In [6]:
#create db tables and load csv files
import csv
import codecs
import sqlite3
import pprint

table_list = ['nodes', 'nodes_tags', 'ways', 'ways_tags', 'ways_nodes']

con = sqlite3.connect("Houston_Tx.db")
cur = con.cursor()

#drop tables if they exists so we do not insert repeat data
for tablename in table_list:
    stmt = "DROP TABLE IF EXISTS " + tablename
    cur.execute(stmt)
    con.commit()

# create nodes table
cur.execute("CREATE TABLE IF NOT EXISTS nodes (b,id, lat, lon, user, uid, version, changeset, timestamp);")

# load table
with codecs.open('nodes.csv', encoding='utf-8-sig') as fin:
    dr = csv.DictReader(fin)
    pprint.pprint(dr.fieldnames)
    to_db = [(i['id'], i['lat'], i['lon'], i['user'], i['uid'], i['version'], i['changeset'], i['timestamp']) for i in dr]

cur.executemany("INSERT INTO nodes (id, lat, lon, user, uid, version, changeset, timestamp) \
                VALUES (?, ?, ?, ?, ?, ?, ?, ?);", to_db)


# create nodes_tags table
cur.execute("CREATE TABLE IF NOT EXISTS nodes_tags (id, key, value, type);")

# load table
with codecs.open('nodes_tags.csv', encoding='utf-8-sig') as fin:
    dr = csv.DictReader(fin)
    pprint.pprint(dr.fieldnames)
    to_db = [(i['id'], i['key'], i['value'], i['type']) for i in dr]

cur.executemany("INSERT INTO nodes_tags (id, key, value, type) VALUES (?, ?, ?, ?);", to_db)

# create ways table
cur.execute("CREATE TABLE IF NOT EXISTS ways (id, user, uid, version, changeset, timestamp);")

# load table
with codecs.open('ways.csv', encoding='utf-8-sig') as fin:
    dr = csv.DictReader(fin)
    pprint.pprint(dr.fieldnames)
    to_db = [(i['id'], i['user'], i['uid'], i['version'], i['changeset'], i['timestamp']) for i in dr]
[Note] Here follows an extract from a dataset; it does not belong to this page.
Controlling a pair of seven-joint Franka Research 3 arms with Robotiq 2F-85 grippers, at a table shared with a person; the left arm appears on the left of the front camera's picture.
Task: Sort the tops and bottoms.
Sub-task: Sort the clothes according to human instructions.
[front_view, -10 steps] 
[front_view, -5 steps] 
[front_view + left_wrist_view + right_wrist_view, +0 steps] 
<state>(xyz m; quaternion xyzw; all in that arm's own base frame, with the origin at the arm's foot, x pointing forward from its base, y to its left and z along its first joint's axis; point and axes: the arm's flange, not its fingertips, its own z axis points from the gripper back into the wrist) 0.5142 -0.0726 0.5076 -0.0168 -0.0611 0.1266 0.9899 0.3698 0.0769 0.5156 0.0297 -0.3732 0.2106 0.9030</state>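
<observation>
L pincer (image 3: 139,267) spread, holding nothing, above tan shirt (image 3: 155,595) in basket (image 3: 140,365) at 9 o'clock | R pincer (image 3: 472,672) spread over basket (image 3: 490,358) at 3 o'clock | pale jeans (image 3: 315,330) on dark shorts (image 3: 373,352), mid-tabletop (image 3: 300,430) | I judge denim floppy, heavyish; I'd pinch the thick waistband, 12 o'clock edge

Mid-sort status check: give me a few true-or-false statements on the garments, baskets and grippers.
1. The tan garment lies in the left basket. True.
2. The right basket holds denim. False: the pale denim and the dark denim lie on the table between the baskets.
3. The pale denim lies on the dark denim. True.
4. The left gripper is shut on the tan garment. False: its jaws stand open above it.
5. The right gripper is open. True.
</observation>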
cur.executemany("INSERT INTO ways (id, user, uid, version, changeset, timestamp) VALUES (?, ?, ?, ?, ?, ?);", to_db)


# create ways_nodes table
cur.execute("CREATE TABLE IF NOT EXISTS ways_nodes (id, node_id, position);")

# load table
with codecs.open('ways_nodes.csv', encoding='utf-8-sig') as fin:
    dr = csv.DictReader(fin)
    pprint.pprint(dr.fieldnames)
    to_db = [(i['id'], i['node_id'], i['position']) for i in dr]

cur.executemany("INSERT INTO ways_nodes (id, node_id, position) VALUES (?, ?, ?);", to_db)

# create ways_tags table
cur.execute("CREATE TABLE IF NOT EXISTS ways_tags (id, key, value, type);")

# load table
with codecs.open('ways_tags.csv', encoding='utf-8-sig') as fin:
    dr = csv.DictReader(fin)
    pprint.pprint(dr.fieldnames)
    to_db = [(i['id'], i['key'], i['value'], i['type']) for i in dr]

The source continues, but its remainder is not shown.